Proposed interactions of the Tm coiled-coil with actin. Actin is shown in tan, while the Tm periods are shown in different colors. C-terminal periods 6 and 7 presented in the model are in dark and light green, respectively. N-terminal periods 1 and 2 are shown in gold and dark red, respectively. Actin and Tm residues involved in the ionic interactions (colored spheres) are discussed in the text. These residues with the corresponding regions of the density map are shown in Supplementary Information Appendix, Fig. S6. The barbed end of actin is at the bottom.

Fig. 5.

Proposed interactions of TnT1 with Tm and actin. (A) Atomic model of the cTF junction region is shown having actin in tan, Tm’s C-terminus in green, Tm’s N-terminus in gold, and TnT1 in cyan ribbon. The two views of the same model are related by 90° azimuthal rotation. (B to G) Detailed views of TnT1 interface with Tm (B to E) and actin (F and G) are shown in colored boxes, which are related to the cTF junction region model shown in (A). TnT1 and Tm residues that form salt bridges are shown as red atoms, while TnT1 and Tm residues involved in hydrophobic interactions are shown as blue atoms. TnT1 and actin residues that form salt bridges are depicted as magenta atoms. TnT1 and actin residues that form a hydrophobic cluster under subdomain 1 of actin are outlined as purple atoms.
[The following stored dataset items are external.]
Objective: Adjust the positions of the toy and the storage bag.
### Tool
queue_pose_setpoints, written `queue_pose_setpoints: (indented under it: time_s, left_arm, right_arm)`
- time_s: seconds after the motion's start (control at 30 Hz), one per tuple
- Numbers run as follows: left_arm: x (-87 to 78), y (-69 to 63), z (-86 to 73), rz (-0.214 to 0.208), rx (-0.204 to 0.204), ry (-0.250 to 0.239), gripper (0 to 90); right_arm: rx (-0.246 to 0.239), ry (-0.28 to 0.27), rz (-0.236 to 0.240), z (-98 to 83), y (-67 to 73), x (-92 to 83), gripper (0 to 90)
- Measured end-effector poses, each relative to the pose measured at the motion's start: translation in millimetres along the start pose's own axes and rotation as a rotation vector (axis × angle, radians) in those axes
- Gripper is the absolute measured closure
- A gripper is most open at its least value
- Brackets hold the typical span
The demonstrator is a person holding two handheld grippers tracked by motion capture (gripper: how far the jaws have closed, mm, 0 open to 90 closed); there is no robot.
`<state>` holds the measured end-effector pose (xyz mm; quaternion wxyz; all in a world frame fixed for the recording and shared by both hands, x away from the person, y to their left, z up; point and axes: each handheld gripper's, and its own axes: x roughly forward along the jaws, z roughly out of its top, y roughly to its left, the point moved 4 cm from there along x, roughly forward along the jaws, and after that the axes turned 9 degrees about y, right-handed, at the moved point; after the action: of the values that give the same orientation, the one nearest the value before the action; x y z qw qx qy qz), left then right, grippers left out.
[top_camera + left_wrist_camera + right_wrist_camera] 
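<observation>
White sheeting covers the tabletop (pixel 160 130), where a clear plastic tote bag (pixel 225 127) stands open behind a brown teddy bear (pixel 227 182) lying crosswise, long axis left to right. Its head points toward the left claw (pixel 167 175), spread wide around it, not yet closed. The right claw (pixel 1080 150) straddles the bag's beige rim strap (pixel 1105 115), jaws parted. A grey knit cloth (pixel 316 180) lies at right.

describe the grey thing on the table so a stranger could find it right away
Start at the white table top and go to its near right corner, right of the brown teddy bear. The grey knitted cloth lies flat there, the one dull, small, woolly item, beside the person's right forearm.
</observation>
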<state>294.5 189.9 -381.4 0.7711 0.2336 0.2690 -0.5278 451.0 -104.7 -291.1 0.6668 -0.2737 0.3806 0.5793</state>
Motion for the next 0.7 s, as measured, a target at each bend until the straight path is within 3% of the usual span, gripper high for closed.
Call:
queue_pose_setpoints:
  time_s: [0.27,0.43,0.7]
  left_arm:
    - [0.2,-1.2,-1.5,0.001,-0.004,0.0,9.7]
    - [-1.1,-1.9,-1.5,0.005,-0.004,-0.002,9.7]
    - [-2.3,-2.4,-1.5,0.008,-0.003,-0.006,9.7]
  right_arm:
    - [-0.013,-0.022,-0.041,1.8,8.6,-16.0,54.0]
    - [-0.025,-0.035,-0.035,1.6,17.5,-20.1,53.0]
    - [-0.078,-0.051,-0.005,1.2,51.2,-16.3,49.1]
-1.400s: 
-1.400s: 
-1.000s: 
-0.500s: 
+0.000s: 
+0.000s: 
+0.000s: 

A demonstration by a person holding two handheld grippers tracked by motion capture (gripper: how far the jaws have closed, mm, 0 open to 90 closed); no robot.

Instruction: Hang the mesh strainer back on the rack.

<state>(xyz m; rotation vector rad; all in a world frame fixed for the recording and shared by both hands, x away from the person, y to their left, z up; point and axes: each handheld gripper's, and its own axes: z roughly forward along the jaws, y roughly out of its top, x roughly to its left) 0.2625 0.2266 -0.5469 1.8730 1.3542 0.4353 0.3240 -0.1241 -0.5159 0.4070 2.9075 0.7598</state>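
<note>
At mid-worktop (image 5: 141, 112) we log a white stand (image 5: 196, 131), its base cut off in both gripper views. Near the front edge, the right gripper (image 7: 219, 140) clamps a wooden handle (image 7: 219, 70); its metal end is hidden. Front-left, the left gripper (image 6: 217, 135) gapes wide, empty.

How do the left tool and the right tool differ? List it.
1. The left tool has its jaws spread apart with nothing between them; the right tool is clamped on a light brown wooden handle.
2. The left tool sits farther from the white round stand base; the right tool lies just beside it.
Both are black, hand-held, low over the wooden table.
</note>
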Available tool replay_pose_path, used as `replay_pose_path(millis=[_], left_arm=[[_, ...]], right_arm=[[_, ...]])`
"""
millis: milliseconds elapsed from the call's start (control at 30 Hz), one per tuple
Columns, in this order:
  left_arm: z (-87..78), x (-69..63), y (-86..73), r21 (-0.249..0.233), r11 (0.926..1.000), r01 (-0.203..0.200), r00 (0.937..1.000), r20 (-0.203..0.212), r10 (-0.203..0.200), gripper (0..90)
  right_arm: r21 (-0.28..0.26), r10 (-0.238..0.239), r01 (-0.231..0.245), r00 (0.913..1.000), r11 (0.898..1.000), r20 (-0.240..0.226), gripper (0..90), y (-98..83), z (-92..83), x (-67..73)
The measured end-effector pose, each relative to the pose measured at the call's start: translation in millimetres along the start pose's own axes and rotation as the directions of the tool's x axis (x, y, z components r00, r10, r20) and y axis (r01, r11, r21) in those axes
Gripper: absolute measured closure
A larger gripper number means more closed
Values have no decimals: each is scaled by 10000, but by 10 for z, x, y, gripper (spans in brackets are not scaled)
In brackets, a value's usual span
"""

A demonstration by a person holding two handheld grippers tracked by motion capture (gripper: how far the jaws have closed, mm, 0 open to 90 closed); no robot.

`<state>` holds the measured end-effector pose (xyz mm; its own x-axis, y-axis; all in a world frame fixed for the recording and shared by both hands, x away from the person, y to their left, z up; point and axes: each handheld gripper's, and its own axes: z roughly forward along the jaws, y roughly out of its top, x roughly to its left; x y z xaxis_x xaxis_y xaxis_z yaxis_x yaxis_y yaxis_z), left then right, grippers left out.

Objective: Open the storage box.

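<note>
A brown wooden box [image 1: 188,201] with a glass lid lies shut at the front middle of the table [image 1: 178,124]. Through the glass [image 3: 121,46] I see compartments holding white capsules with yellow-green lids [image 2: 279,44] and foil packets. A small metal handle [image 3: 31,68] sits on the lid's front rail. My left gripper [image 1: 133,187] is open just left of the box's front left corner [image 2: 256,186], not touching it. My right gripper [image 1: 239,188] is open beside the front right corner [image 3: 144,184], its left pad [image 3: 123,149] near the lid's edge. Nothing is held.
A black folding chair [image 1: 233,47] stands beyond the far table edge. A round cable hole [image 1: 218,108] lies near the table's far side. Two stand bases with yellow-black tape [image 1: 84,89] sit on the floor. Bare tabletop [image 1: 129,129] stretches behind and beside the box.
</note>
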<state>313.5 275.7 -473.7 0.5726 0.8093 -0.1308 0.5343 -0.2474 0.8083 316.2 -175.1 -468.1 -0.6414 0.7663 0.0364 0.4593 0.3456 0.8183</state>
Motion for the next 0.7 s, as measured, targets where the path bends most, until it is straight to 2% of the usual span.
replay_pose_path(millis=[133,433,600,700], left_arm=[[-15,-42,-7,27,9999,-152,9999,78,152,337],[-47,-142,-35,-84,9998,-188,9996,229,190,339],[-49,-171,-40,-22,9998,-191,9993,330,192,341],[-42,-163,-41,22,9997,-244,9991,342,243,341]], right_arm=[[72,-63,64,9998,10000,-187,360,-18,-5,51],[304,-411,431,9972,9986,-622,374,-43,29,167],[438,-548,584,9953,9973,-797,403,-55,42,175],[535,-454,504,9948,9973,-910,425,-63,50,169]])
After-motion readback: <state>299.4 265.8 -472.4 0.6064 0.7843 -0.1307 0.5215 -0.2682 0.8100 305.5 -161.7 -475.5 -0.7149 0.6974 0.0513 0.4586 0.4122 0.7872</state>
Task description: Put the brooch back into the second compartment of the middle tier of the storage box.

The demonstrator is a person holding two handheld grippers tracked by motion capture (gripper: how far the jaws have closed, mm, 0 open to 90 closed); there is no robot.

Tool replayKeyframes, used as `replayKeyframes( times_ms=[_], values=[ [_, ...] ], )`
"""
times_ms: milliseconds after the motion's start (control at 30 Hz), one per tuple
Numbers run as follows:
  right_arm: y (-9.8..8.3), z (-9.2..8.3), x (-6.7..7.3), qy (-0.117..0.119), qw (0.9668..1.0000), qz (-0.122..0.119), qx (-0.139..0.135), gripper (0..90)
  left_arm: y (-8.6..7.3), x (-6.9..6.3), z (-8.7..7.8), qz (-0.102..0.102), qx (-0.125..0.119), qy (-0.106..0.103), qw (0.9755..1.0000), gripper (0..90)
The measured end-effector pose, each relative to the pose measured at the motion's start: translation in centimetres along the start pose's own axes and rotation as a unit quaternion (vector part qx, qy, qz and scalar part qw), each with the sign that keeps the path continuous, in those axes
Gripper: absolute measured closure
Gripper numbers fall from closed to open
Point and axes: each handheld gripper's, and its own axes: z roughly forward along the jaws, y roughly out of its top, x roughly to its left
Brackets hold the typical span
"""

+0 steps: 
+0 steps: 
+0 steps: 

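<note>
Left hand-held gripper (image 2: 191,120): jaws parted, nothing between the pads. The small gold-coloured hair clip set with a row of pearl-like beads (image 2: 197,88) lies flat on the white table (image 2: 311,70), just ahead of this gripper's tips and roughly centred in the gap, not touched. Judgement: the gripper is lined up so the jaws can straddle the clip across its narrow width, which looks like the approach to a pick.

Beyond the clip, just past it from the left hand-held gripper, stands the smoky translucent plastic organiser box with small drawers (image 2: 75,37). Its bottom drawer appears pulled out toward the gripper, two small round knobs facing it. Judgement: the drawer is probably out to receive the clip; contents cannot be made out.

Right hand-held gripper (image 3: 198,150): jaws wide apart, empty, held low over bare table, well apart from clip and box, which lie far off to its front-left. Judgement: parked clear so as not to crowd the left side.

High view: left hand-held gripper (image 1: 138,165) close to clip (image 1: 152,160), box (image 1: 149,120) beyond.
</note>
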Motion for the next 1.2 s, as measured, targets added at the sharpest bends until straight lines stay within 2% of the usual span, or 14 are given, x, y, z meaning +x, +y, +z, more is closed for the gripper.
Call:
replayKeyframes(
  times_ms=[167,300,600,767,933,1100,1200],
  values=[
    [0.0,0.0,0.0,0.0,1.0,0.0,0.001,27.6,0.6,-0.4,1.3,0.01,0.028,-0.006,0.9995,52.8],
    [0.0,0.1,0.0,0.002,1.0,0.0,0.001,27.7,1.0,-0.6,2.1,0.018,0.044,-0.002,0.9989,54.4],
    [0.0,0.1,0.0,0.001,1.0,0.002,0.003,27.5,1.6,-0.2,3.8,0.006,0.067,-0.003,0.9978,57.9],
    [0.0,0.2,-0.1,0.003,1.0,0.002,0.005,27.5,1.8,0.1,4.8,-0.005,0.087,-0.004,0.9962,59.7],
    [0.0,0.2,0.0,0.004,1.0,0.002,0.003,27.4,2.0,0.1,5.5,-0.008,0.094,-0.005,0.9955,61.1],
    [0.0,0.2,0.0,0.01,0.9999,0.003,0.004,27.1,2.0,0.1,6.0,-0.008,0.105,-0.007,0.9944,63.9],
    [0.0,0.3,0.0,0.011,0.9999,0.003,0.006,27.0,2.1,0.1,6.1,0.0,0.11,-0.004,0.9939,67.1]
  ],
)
TnT1 residues involved in preservation of the geometry of the TnT1 loop that connects the two actin-binding regions on TnT1 (i.e., ionic magenta and hydrophobic purple) are depicted as black atoms. Red arrows point to residue pairs that form salt bridges. Residues that have pathological variants linked to cardiomyopathies are marked with an asterisk. (H) TnT1 porcine and their corresponding pathogenic variants in humans are tabulated using the same color codes used in (B to G). Details of interactions are discussed in the text. The residues involved in TnT1 interactions with Tm and actin are shown along with the corresponding regions of the density map in Supplementary Information Appendix, Fig. S8.